La Cour de cassation est réticente à s’immiscer dans les rapports entre concurrents et pose des barrières à une reconnaissance trop systématique des la concurrence déloyale.
Ainsi il ne saurait y avoir de présomption de responsabilités et le demandeur doit prouver une faute du défendeur, qui peut être intentionnelle ou non intentionnelle, ainsi qu’un préjudice réel.
Cela a été justement rappelé dans un arrêt de la Chambre commerciale de la Cour de cassation du 20 septembre 2011.
Dans cette espèce, trois anciens salariés d’une société de développement informatique, GEOCONCEPT, décident de créer une société exerçant le même type d’activité, ASTEROP.
Un an après, la société ASTEROP compte dans son personnel, outre ses créateurs, six anciens salariés de la société GEOCONCEPT.

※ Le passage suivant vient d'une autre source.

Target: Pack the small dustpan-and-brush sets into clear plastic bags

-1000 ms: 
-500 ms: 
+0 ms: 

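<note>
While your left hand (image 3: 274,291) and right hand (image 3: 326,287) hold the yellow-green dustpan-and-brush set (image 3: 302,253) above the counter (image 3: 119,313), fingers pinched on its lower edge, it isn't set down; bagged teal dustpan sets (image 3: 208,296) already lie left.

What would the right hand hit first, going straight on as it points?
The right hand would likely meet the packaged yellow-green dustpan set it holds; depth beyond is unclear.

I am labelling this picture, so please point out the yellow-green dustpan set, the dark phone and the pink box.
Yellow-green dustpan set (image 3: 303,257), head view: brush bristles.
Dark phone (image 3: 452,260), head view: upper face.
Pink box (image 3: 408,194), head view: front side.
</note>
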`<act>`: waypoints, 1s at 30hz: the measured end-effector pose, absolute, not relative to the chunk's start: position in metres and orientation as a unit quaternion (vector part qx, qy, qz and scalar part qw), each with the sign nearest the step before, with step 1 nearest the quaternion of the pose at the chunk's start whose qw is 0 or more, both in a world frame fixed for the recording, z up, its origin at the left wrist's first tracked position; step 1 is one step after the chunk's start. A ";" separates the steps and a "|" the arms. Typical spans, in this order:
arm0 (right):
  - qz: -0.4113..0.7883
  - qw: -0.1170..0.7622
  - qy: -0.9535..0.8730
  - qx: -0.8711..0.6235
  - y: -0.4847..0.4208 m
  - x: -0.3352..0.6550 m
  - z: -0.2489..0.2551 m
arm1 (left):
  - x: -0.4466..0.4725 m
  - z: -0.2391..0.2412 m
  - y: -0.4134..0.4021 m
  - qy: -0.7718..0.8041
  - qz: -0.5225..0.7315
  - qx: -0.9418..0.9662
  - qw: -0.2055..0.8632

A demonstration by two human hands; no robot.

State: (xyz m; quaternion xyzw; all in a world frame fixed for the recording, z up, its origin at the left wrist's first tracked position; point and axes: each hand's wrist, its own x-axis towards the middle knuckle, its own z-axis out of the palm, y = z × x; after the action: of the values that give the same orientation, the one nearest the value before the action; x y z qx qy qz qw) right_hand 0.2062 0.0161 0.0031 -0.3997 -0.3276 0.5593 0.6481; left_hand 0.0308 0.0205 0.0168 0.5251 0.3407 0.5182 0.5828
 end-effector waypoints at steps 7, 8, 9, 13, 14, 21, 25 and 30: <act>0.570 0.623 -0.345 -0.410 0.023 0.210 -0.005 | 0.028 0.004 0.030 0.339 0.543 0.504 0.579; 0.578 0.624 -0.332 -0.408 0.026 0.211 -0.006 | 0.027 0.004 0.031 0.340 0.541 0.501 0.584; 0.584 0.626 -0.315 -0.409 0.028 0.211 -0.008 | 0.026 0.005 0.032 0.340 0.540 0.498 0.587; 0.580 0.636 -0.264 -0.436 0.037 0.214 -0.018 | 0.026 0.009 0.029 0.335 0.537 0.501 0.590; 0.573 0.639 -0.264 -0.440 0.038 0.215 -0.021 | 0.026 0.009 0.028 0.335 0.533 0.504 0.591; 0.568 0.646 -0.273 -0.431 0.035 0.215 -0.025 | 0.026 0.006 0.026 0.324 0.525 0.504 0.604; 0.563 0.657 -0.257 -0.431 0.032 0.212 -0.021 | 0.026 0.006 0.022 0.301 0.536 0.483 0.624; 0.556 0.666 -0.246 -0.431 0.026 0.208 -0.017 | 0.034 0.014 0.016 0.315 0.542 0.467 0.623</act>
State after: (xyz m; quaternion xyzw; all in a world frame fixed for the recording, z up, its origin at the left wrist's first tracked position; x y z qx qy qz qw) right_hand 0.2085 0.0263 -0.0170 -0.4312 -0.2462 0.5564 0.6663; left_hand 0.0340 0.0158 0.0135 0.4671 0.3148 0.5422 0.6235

La société ASTEROP décide alors de développer un nouveau logiciel de géomarketing.
La société GEOCONCEPT voit d’un très mauvais œil ce développement et fait procéder à des saisies contrefaçons de ce nouveau logiciel.
La société ASTEROP se défend alors en assignant à son tour la société GEOCONCEPT en contrefaçon.
GEOCONCEPT sollicite reconventionnellement des dommages et intérêts sur le fondement de l’action en concurrence déloyale en raison du débauchage du personnel qu’elle a subi.
La société GEOCONCEPT obtient gain de cause sur ce point devant la Cour d’appel de PARIS.
La Cour constate que 6 salariés ayant des responsabilités importantes ont quitté la société GEOCONCEPT pour rejoindre ASTEROP et que cela n’a pu que désorganiser GEOCONCEPT. Elle condamne dès lors ASTEROP à verser une indemnité de réparation pour cause de démarchage fautif.
La Cour d’appel de PARIS est censurée sur ce point.
La Cour de cassation rappelle qu’il ne saurait y avoir de présomption de responsabilité et qu’il convient de vérifier de façon concrète si le transfert des employés a entraîné une véritable désorganisation et non une simple perturbation.
Cela peut paraître étonnant tant la désorganisation semblait évidente.
Cependant, il appartient au demandeur de démontrer que cette désorganisation va au-delà de ce qui est prévisible ou normal.
Cette solution s’inscrit dans la droite ligne de la jurisprudence qui a déjà considérée que «la simple embauche dans des conditions régulières d’anciens salariés d’une entreprise concurrente n’est pas en elle même fautive» (Cour de cassation, chambre commerciale, 25 janvier 2000, n°97-21.210).
La Cour de cassation prend ainsi soin de privilégier à la fois les principes de liberté de la concurrence et de liberté de l’emploi du salarié.